→ **YOUR TASK**: Give the count of lines in the entries below that contain the string "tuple", and only that count.

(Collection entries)
________________
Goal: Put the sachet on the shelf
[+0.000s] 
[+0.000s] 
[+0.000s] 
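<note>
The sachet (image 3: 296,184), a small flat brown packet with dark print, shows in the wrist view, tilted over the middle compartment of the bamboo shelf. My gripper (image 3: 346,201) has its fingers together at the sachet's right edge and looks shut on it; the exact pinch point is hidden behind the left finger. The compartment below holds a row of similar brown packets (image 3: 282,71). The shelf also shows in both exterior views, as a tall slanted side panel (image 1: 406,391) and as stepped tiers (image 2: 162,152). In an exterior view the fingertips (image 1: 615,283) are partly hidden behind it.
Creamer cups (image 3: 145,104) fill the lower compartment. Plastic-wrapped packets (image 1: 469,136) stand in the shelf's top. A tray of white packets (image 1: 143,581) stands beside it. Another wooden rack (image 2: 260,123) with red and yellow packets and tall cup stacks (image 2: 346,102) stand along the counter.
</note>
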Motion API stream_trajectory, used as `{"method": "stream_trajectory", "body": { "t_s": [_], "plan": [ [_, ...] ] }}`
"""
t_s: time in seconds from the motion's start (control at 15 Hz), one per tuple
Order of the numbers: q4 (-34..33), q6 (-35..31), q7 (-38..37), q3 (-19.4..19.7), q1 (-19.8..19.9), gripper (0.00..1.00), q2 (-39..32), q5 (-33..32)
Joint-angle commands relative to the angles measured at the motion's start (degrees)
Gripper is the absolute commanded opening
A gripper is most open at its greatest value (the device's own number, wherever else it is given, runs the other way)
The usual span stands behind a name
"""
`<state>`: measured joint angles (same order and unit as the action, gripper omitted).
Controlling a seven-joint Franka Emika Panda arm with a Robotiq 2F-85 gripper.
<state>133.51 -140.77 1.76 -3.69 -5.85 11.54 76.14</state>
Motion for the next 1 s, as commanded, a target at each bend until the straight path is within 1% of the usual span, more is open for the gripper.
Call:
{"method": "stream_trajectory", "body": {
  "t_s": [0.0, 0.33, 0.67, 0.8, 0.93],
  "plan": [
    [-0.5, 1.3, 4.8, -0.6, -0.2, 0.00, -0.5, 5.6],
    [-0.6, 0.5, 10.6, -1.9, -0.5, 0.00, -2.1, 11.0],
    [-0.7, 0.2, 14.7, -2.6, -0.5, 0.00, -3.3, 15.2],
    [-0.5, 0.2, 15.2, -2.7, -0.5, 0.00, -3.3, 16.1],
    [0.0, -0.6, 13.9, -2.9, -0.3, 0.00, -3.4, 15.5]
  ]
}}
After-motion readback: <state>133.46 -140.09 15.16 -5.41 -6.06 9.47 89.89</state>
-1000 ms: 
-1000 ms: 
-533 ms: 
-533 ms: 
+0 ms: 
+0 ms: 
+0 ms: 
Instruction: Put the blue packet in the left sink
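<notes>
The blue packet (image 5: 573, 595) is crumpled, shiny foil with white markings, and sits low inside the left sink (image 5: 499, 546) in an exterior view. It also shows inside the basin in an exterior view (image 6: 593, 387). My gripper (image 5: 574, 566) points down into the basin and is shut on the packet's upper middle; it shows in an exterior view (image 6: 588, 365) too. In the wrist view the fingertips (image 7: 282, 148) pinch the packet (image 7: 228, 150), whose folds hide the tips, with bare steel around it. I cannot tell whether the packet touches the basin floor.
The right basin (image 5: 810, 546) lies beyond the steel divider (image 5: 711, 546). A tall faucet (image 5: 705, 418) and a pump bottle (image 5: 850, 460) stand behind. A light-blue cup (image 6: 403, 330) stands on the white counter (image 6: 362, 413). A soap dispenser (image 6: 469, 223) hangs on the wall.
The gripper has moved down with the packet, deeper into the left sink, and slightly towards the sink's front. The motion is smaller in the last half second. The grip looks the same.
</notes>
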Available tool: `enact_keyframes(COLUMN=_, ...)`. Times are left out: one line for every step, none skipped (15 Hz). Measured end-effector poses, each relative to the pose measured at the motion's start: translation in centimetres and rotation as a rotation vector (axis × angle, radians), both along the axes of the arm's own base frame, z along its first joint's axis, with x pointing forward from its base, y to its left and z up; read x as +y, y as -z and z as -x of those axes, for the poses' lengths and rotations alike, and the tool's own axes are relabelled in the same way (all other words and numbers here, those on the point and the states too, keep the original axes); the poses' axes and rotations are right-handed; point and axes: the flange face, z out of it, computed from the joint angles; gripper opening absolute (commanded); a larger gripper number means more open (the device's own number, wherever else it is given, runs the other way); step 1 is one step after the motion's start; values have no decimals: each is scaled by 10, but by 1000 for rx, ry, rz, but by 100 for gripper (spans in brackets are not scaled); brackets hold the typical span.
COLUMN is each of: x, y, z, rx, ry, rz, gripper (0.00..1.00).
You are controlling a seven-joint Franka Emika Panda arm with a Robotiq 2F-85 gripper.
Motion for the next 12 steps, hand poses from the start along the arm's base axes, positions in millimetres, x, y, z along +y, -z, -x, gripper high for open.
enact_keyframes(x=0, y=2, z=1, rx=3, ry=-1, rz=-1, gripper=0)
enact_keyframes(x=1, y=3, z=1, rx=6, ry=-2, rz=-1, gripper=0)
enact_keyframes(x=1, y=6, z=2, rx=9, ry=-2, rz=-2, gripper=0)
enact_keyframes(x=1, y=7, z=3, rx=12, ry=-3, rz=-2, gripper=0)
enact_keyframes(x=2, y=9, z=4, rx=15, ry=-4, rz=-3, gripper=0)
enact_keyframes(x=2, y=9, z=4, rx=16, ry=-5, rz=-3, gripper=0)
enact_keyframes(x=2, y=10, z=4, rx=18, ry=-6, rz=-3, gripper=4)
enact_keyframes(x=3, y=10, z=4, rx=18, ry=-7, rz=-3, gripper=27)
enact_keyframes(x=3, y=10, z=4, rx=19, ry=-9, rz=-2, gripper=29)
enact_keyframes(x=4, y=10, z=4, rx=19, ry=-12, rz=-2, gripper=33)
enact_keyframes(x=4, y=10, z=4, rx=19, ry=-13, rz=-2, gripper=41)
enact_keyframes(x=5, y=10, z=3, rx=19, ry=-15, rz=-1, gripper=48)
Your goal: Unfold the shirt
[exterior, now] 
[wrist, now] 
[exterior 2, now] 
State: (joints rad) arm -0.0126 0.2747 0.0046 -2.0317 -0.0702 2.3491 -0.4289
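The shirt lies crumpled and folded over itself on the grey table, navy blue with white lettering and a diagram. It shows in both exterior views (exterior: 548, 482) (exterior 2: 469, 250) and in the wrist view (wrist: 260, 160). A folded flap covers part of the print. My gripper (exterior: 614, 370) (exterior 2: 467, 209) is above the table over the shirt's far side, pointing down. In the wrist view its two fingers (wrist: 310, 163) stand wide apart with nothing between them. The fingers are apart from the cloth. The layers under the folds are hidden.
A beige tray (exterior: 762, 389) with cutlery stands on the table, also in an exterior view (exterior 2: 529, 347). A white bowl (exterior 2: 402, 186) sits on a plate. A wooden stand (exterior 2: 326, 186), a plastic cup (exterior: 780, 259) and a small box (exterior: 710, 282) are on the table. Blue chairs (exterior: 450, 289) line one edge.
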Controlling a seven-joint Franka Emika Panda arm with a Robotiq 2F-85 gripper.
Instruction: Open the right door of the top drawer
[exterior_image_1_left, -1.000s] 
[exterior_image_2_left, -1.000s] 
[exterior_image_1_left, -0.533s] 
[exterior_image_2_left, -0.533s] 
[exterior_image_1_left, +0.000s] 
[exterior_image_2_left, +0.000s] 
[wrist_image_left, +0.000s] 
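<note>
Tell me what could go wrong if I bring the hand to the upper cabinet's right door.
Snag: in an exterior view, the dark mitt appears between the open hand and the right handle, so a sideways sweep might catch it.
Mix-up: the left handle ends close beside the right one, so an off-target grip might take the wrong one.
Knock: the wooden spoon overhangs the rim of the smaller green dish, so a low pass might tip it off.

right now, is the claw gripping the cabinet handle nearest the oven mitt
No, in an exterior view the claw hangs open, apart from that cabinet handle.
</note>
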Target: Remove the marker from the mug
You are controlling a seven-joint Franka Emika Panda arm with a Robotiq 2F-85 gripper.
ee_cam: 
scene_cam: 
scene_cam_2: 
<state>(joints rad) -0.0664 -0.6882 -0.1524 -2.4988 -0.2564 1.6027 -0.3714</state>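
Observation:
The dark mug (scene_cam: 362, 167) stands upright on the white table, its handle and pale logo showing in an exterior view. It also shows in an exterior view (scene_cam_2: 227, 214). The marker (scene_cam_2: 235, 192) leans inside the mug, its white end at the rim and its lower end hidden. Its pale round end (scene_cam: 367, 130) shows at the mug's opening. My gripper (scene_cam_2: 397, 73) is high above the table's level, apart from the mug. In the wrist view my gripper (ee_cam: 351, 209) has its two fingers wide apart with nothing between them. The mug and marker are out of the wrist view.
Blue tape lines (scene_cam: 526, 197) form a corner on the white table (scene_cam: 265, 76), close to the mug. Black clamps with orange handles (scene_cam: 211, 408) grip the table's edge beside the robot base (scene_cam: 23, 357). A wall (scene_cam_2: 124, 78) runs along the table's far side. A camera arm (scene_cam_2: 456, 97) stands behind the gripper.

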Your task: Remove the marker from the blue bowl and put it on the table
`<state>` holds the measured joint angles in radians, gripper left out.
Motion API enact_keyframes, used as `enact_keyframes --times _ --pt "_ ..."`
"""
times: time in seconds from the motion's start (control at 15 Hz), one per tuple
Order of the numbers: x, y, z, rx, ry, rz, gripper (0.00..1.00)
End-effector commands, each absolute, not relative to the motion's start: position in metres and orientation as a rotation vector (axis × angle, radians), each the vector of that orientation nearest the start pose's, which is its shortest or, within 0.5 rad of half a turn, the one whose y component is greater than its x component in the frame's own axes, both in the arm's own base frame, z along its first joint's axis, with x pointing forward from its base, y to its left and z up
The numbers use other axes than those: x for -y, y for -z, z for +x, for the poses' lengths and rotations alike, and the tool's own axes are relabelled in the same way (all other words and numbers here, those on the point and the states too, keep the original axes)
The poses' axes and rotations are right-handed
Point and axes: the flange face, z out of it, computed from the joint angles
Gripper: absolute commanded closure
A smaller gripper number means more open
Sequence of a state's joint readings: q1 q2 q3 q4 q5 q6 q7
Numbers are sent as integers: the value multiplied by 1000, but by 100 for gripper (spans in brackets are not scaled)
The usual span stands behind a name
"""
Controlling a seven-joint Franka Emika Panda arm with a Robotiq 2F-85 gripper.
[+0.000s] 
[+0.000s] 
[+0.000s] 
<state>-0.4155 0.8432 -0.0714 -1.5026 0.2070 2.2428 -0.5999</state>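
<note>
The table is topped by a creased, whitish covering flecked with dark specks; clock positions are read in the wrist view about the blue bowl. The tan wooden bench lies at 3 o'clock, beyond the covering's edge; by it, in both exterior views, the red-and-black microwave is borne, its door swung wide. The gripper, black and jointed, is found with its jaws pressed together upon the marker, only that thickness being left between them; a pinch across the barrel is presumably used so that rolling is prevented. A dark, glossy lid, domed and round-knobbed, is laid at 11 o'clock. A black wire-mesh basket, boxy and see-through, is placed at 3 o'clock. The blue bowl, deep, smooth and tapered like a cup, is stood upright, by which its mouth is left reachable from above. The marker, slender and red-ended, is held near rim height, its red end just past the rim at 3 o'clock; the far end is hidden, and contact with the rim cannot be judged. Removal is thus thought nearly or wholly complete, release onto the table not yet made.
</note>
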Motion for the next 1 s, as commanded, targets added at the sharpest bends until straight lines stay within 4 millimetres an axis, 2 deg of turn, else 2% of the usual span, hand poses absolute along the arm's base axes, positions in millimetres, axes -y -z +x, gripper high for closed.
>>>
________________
→ **RESPONSE**: 2